» **EXERCISE**:
Copy out each line of the data that contains "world".

*** DATA IN THIS EXERCISE

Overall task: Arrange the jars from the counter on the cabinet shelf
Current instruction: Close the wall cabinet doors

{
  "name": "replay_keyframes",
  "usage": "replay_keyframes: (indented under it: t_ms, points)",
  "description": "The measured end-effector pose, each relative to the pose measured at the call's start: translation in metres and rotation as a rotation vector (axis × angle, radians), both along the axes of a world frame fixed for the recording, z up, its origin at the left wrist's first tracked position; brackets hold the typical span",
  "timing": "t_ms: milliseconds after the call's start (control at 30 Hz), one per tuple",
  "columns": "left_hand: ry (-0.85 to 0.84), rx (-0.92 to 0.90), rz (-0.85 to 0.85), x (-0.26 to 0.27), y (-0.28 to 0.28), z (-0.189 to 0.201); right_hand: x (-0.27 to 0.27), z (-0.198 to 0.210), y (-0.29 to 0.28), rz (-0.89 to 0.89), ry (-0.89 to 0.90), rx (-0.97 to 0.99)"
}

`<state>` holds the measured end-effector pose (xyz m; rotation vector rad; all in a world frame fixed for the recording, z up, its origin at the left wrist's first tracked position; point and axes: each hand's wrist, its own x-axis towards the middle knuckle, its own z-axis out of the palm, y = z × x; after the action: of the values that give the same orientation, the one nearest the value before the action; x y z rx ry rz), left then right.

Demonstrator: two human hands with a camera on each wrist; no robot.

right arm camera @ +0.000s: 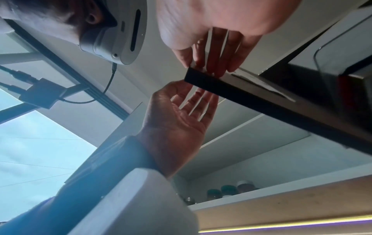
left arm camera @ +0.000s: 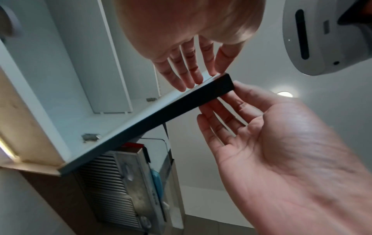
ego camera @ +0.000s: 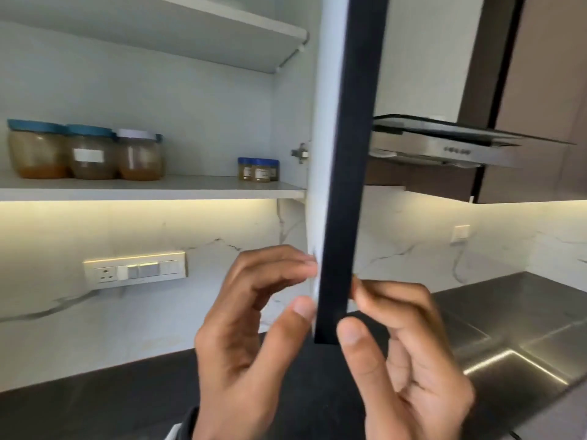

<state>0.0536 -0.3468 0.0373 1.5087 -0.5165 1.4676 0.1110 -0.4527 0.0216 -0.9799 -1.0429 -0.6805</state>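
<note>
The cabinet stands open, and its door (ego camera: 346, 154) is seen edge-on in the middle of the head view. Three large jars (ego camera: 92, 154) with brownish contents sit at the left of the lower shelf (ego camera: 190, 187). A cluster of small blue-lidded jars (ego camera: 259, 169) stands at its right end. My left hand (ego camera: 298, 281) touches the door's white inner face near the bottom corner. My right hand (ego camera: 354, 312) touches the dark outer face with fingers fairly straight. In the wrist views both hands, left hand (left arm camera: 193, 79) and right hand (right arm camera: 211, 66), lie flat against the door (left arm camera: 181, 101). Neither hand holds a jar.
A steel range hood (ego camera: 444, 144) hangs right of the door. Below it lies a steel surface (ego camera: 508, 328), and a dark counter (ego camera: 95, 401) runs along the left. A socket panel (ego camera: 135, 269) sits on the marble wall. The upper shelf (ego camera: 190, 33) shows nothing on it.
</note>
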Motion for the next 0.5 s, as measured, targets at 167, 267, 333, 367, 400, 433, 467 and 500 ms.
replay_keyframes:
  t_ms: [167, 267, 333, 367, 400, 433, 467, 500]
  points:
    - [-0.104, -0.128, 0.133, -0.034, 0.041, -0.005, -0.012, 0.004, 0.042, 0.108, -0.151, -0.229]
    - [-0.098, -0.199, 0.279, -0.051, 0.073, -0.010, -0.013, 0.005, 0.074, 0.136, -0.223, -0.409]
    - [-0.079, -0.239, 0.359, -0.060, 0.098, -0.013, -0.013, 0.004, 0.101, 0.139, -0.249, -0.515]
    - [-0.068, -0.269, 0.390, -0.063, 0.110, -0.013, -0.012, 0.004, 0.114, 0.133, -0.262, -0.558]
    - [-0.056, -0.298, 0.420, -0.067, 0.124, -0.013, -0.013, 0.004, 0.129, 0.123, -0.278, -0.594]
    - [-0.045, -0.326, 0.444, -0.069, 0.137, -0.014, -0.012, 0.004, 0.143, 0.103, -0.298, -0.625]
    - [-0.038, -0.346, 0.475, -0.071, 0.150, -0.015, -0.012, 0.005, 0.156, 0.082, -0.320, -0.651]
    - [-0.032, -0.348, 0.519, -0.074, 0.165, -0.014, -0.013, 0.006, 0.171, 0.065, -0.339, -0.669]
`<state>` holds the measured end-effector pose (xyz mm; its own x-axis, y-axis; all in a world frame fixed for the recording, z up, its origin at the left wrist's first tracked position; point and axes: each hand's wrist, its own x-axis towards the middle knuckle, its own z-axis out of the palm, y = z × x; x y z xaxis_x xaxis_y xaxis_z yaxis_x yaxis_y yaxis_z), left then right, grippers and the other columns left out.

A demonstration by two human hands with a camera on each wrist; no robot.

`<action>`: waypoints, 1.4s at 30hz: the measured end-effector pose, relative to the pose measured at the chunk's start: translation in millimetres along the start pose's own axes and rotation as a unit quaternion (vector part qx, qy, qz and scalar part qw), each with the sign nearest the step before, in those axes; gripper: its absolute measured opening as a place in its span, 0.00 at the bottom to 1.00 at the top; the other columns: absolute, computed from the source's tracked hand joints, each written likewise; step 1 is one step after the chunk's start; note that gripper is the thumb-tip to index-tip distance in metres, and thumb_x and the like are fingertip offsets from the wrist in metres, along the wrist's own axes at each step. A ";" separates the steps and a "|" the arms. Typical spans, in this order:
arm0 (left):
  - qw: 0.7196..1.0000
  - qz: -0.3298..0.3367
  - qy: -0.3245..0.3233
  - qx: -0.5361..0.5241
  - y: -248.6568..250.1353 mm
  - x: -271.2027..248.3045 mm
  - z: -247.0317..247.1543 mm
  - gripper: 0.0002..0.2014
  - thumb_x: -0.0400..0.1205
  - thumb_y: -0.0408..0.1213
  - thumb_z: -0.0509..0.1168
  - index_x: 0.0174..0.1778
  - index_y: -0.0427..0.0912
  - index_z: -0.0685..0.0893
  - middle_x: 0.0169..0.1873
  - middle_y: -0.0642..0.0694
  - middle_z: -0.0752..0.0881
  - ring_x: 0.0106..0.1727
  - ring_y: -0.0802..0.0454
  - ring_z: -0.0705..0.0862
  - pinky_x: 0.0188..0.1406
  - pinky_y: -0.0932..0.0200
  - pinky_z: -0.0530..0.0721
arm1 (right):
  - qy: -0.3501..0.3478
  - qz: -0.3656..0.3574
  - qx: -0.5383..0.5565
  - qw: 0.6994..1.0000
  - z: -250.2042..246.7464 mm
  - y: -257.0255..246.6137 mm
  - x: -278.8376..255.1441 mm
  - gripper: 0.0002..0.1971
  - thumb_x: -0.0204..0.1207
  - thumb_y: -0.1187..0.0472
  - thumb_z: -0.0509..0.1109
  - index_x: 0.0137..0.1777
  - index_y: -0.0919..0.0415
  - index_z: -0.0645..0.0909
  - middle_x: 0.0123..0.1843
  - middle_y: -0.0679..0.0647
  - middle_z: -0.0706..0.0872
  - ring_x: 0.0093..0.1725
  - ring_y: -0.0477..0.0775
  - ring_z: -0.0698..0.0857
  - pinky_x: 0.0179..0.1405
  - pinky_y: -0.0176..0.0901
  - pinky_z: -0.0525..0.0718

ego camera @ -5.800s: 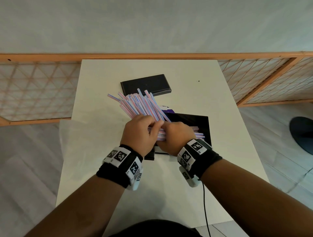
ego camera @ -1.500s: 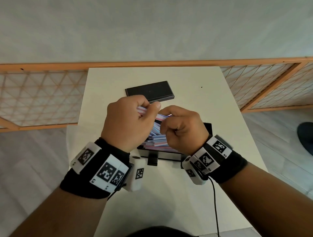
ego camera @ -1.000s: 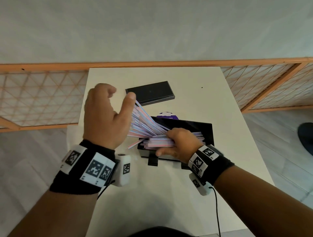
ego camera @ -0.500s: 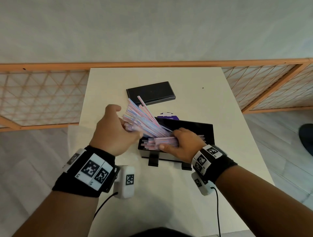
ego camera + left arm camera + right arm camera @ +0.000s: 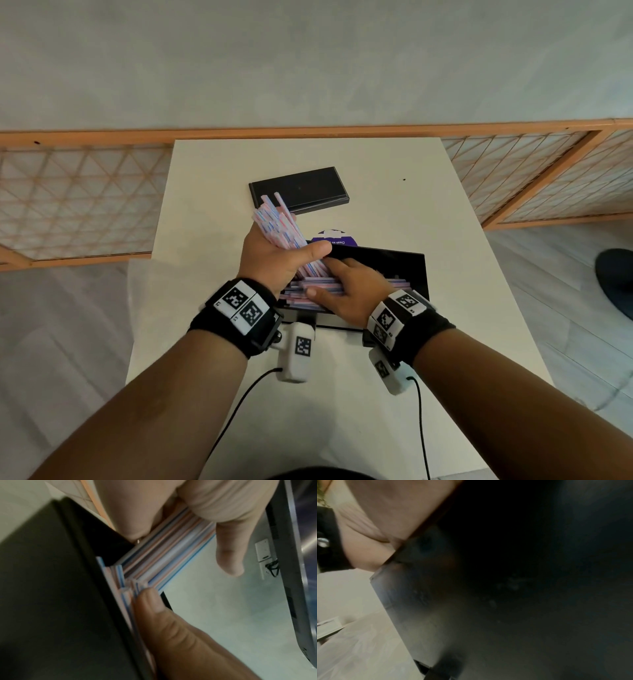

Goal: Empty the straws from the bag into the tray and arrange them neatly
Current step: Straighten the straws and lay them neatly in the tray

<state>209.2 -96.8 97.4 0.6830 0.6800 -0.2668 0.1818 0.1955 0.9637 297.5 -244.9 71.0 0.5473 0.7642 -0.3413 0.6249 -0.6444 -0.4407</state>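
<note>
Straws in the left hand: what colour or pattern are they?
White straws with thin pink and blue lengthwise stripes, clearest in the left wrist view.

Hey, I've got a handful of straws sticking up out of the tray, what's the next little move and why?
Probably tip the left hand down so its raised bundle of straws lies flat with the straws under the right hand in the black tray; the bundle angles up over the tray's left end.

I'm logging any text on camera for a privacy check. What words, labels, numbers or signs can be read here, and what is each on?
"Clean as y...": white print on the purple packet behind the black tray; the rest is hidden.
Wristband tags and the wrist camera tag: black-and-white square codes, no words.
White label on the grey frame, left wrist view: too blurred to read.
</note>
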 end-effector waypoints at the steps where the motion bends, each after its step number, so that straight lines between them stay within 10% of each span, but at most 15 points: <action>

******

» **WRITTEN REPLY**:
  "description": "The measured end-effector pose, each relative to the pose measured at the call's start: translation in metres and rotation as a rotation vector (axis × angle, radians), both along the axes of a world frame fixed for the recording, z up, its origin at the left wrist's first tracked position; brackets hold the typical span",
`<state>` holds the measured end-effector pose (xyz m; rotation vector rad; all in a world frame fixed for the recording, z up, its origin at the left wrist's first tracked position; point and axes: each hand's wrist, its own x-axis towards the middle knuckle, its own z-axis out of the palm, y = z × x; after the action: of the values that give the same orientation, the one nearest the value before the action; x y z rx ry rz), left then right.
`<state>` holds the measured end-effector pose (xyz mm; its own x-axis, y-axis; all in a world frame fixed for the recording, z up, its origin at the left wrist's first tracked position; point and axes: each hand's wrist, its own x-axis towards the middle knuckle, its own z-axis out of the palm, y = z × x; x y z xaxis_x xaxis_y xaxis_z yaxis_x yaxis_y yaxis_z), left then right, grippers and the other columns left out.

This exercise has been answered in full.